Светлый фон

А как, оказывается, хорошо, что он матери так и не рассказал про то, как встретил в Париже Хизира… Кому он отомстил? Что он сделал? Его мать, его несчастная мать, так мечтала хоть раз в Париж, в Европу поехать. Завтра они поедут. А его мать здесь исчезла.

Просто какие-то фрагменты, вроде бы его матери, он захоронил.

И зачем он эти афиши повесил?

Для того чтобы напоследок надругались над матерью, над Махмудом и всей культурой? А не жалела ли мать о том, что когда-то взяла его (может быть, действительно, къута?) из полузабытого детского дома, всё делала для него и всё отдала ради него. И вот его сыновья благодарность?!

…Идет снег. Здесь прохожих почти нет. Из-за огромной воронки – жизнь матери – движения нет. Тишина. Вроде умиротворенность. И теперь Тоте кажется, что эти испоганенные афиши как раз вписываются в интерьер руин Грозного. Как закономерный итог.

– Нет! – процедил он. Оставляя на свежем снегу ровный след, он бросился к рекламным щитам.

– Эй, ты, урод! Пошёл вон! А ну брось! – как к скотине, пронеслось свысока по проспекту.

Именно как скотина, как хищник, Тота стал в бешенстве срывать оба баннера.

– Эй, ты! Мы будем стрелять! – ещё громче голоса, но Тота их не слышит, не хочет слышать.

Он наспех, кое-как установил во всю ширь третью, последнюю афишу Махмуда Эсамбаева и уже также торопливо устанавливал баннер «Маршал», когда с крыши раздалась грозная очередь крупнокалиберного пулемета. Он и тогда не обернулся, продолжал укреплять афишу, как услышал:

– Тота! Тотик! Родной!

Тут он обернулся. Дада и двое детей – в разбитом проеме окна.

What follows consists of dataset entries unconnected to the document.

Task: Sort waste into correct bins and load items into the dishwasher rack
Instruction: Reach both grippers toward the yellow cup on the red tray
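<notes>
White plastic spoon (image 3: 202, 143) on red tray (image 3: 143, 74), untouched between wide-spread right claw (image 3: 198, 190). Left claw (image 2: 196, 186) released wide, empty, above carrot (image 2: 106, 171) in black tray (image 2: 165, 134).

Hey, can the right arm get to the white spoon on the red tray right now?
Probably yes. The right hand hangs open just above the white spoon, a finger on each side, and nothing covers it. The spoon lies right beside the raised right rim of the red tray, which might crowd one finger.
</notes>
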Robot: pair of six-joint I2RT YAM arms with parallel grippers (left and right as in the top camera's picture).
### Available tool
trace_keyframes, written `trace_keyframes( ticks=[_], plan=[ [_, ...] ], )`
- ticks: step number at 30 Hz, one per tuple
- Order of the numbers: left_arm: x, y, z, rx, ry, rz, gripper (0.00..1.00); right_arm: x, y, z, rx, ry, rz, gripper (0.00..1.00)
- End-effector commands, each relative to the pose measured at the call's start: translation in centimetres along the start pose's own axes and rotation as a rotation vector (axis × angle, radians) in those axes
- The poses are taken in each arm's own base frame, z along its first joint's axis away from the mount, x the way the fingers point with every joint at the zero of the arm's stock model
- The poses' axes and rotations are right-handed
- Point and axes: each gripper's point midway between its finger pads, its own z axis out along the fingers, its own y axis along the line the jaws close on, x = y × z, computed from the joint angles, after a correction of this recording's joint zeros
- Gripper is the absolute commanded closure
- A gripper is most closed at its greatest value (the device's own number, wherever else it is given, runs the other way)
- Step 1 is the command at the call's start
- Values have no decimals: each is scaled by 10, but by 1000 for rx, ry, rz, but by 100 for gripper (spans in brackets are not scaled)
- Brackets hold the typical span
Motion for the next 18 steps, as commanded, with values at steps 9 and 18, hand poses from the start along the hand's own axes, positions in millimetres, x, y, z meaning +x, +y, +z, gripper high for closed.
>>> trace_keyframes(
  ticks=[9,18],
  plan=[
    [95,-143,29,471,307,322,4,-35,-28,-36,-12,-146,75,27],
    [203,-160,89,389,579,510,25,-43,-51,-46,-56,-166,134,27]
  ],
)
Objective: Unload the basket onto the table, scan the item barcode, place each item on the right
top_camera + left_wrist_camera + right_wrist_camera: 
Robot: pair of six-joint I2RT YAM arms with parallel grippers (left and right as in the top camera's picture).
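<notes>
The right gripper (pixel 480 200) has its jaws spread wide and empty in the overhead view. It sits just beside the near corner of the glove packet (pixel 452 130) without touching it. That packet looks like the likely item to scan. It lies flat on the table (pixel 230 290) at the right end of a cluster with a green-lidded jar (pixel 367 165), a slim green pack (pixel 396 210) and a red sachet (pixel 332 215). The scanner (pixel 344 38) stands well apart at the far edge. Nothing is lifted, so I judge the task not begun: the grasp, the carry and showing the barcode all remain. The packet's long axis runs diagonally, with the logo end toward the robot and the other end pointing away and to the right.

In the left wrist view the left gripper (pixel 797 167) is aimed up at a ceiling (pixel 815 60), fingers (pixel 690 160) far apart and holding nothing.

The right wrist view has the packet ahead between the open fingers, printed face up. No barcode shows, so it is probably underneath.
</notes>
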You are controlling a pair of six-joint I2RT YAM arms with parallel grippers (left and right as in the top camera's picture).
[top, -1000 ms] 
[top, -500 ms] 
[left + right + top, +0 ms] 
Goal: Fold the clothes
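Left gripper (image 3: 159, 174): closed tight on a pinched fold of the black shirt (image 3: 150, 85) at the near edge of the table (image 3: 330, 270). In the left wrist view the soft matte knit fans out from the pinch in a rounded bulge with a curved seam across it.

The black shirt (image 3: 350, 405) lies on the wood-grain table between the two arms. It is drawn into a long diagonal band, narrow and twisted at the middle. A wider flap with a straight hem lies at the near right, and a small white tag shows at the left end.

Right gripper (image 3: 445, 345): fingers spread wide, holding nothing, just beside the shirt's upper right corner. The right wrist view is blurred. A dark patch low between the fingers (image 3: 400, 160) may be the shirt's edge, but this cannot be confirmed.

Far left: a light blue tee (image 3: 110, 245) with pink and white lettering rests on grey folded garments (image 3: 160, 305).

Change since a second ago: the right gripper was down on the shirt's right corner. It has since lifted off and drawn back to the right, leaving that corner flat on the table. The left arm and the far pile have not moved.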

– Тота! Тотик, что вы делаете? Оставьте! Идите сюда. Прошу.

– Уйди! Убери детей! – махнул рукой Тота.

– Бах-бах-бах! – громыхнул на всю округу пулемет.

Все замерли.

– Эй, ты, козёл! – голос сверху. – Возьми из канавы грязь и припиши «Мы не будем танцевать».

– Ха-ха-ха! – оттуда же дружный хохот.

– Тота, Тота, идите домой, беги-и! – закричала Дада.

– Уйди! Убери детей! – вновь крикнул ей Болотаев.